Commissioner of Education, Health and Public Welfare (Philippine Executive Commission)
- In office January 26, 1942 – October 14, 1943
- Governors-General: Masaharu Homma Shizuichi Tanaka Shigenori Kuroda
- Preceded by: Position established
- Succeeded by: Gabriel Mañalac (acting)

Member of the House of Representatives from Batangas' 3rd district
- In office June 3, 1919 – June 5, 1928
- Preceded by: Benito Reyes Catigbac
- Succeeded by: José Dimayuga

President of the 1934 Constitutional Convention
- In office July 30, 1934 – February 8, 1936

Personal details
- Born: Claro Recto y Mayo February 8, 1890 Tiaong, Tayabas, Captaincy General of the Philippines (now Tiaong, Quezon, Philippines)
- Died: October 2, 1960 (aged 70) Rome, Italy
- Party: Nacionalista (1934–1942; 1949–1957)
- Other political affiliations: NCP (1957–1960) KALIBAPI (1942–1945) Democrata (1917–1934)
- Spouse(s): Angeles Silos Aurora Reyes
- Relations: Ralph Recto (grandson) Alfonso M. Recto (brother)
- Children: 7 (including Rafael)
- Alma mater: Ateneo de Manila (BA) University of Santo Tomas (LL.M)

= Claro M. Recto =

Filipino politician (1890–1960)

Claro Mayo Recto Jr. (February 8, 1890 - October 2, 1960) was a Filipino lawyer, jurist, writer, author, columnist, diplomat, and statesman who served as a senator of the Philippines from 1931 until his death in 1960. Recto was the primary author of the 1935 Philippine Constitution, one of the foremost figures in the Philippine Independence from the United States, and is remembered as the "Great Dissenter" and the "Great Academician", as a fierce opponent of U.S. neocolonialism in Asia in his later years, and a staunch Filipino nationalist throughout his career.

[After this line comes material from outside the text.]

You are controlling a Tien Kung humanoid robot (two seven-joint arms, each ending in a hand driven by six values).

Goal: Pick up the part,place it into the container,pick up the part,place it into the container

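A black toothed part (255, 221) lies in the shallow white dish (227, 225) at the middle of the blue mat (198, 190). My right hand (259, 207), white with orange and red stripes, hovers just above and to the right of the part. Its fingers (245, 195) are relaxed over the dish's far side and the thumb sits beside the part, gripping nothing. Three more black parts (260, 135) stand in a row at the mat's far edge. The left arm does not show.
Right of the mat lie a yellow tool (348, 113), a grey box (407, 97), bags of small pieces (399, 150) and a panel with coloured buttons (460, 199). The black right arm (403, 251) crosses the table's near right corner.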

Recto began his political career as the representative for the 3rd District of Batangas in 1919 and held the position until 1928, emerging as a prominent member of the Democrata Party. He was elected as a senator to the 10th Philippine Legislature, where he opposed the Hare-Hawes-Cutting Act, and later became president of the 1934 Philippine Constitutional Convention that drafted the 1935 Constitution. Recto and future president Manuel L. Quezon personally presented the constitution to U.S. President Franklin D. Roosevelt, who also appointed Recto as an Associate Justice of the Supreme Court of the Philippines—the last to be appointed by the United States.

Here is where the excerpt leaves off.